Inhibition of intracellular dipeptidyl peptidases 8 and 9 enhances parthenolide's anti-leukemic activity.

Parthenolide is selectively toxic to leukemia cells; however, it also activates cell protective responses that may limit its clinical application. Therefore, we sought to identify agents that synergistically enhance parthenolide's cytotoxicity. Using a high-throughput combination drug screen, we identified the anti-hyperglycemic, vildagliptin, which synergized with parthenolide to induce death of the leukemia stem cell line, TEX (combination index (CI)=0.36 and 0.16, at effective concentration (EC) 50 and 80, respectively; where CI <1 denotes statistical synergy).
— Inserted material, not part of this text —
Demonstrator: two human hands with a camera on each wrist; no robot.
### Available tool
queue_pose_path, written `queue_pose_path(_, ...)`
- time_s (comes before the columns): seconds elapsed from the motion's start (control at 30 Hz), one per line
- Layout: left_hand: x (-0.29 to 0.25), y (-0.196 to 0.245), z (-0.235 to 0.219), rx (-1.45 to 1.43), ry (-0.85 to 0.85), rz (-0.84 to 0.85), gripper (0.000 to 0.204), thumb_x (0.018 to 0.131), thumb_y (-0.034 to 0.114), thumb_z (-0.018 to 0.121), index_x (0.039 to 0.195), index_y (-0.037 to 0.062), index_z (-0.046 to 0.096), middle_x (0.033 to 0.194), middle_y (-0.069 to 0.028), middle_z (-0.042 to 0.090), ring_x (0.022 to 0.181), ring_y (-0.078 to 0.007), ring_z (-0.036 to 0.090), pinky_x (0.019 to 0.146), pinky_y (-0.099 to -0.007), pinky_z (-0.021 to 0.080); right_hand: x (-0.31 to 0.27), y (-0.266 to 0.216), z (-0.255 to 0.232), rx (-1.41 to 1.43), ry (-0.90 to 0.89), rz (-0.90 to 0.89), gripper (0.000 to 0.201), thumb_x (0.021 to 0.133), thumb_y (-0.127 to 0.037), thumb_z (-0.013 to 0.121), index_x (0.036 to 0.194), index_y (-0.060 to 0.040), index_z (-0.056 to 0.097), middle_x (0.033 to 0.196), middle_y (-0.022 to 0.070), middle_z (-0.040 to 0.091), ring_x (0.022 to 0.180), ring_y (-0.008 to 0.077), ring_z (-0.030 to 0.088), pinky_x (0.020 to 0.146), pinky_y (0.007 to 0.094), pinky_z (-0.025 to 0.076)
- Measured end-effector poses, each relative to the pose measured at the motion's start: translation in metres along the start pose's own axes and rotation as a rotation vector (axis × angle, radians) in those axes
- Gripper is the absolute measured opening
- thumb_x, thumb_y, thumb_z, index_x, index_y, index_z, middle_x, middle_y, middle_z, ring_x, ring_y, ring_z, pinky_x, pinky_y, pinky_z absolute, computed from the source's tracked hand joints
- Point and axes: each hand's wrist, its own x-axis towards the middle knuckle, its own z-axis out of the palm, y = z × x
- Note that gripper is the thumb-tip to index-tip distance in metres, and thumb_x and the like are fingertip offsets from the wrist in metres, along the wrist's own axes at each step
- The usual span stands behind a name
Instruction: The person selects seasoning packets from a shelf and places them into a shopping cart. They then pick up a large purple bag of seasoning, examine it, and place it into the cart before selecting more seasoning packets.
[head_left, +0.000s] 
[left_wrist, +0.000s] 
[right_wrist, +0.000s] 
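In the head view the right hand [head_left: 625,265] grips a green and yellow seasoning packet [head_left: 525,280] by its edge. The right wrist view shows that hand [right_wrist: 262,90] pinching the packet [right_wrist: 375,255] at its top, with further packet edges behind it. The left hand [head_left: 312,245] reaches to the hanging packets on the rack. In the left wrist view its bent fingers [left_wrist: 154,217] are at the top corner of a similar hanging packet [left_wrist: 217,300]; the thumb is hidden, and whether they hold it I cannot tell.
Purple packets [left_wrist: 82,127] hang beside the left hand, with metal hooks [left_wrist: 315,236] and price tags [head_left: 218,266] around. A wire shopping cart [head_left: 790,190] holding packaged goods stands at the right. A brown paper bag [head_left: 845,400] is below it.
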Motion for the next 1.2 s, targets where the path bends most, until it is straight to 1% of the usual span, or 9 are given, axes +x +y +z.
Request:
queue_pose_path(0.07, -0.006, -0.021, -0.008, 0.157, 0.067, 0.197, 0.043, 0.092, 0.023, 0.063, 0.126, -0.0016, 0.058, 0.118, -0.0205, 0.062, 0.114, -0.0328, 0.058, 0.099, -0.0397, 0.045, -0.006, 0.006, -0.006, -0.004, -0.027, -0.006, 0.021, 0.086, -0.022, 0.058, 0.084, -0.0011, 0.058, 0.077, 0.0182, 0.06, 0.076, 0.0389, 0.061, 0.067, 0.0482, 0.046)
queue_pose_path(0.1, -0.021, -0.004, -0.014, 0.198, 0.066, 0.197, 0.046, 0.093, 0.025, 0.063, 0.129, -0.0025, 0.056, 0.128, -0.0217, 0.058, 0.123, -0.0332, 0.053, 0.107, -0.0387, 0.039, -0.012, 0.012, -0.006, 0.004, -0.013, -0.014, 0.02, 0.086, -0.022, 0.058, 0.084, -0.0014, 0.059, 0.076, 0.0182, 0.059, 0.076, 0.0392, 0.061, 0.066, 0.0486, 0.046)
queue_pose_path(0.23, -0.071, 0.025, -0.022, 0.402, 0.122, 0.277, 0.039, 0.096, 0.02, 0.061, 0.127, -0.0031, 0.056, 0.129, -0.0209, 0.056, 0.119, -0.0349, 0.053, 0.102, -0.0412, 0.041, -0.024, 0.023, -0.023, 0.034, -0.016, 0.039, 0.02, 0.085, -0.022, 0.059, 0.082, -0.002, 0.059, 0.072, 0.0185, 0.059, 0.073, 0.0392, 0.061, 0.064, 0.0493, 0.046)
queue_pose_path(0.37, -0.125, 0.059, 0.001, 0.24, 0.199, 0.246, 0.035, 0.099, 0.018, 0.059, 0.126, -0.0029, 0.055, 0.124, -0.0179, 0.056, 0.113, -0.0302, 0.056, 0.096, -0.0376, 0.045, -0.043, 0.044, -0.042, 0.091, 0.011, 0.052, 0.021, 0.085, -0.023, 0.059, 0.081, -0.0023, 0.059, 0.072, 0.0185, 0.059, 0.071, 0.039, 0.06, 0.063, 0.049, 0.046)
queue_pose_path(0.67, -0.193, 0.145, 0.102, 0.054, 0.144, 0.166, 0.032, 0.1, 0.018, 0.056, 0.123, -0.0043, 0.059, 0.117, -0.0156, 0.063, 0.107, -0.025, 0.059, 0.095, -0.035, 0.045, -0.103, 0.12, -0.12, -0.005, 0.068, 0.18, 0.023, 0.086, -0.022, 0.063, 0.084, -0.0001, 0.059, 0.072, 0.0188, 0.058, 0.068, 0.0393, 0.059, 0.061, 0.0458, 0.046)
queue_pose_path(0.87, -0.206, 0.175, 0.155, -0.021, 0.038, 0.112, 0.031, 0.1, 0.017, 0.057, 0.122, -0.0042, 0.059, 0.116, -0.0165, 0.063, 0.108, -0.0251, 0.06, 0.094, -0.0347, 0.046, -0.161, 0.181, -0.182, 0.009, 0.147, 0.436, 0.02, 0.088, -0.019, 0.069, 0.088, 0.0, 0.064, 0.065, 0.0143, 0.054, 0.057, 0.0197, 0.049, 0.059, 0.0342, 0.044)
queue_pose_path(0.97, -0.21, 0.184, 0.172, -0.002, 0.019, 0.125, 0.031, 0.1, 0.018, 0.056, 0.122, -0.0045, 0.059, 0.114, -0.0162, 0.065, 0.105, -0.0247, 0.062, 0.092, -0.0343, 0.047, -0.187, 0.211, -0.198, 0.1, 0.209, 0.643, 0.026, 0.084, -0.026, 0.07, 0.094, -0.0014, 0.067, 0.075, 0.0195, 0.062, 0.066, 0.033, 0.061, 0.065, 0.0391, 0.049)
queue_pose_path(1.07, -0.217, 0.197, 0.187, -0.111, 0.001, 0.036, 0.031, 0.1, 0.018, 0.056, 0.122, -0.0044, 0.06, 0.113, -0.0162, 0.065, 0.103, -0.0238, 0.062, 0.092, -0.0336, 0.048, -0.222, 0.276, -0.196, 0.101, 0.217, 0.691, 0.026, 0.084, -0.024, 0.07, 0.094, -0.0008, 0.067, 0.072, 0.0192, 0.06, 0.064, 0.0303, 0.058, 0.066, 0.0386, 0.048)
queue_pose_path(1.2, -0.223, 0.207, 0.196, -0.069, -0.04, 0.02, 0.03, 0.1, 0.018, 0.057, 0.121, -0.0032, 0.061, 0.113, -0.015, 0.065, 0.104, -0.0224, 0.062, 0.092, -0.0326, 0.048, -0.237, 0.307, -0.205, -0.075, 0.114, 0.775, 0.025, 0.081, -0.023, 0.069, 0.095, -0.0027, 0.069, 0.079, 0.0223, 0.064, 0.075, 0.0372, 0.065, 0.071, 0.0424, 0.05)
The combination of parthenolide and vildagliptin reduced the viability and clonogenic growth of cells from acute myeloid leukemia patients and had limited effects on the viability of normal human peripheral blood stem cells. The basis for synergy was independent of vildagliptin's primary action as an inhibitor of dipeptidyl peptidase (DPP) IV. Rather, using chemical and genetic approaches we demonstrated that the synergy was due to inhibition of the related enzymes DPP8 and DPP9. In summary, these results highlight DPP8 and DPP9 inhibition as a novel chemosensitizing strategy in leukemia cells. Moreover, these results suggest that the combination of vildagliptin and parthenolide could be useful for the treatment of leukemia.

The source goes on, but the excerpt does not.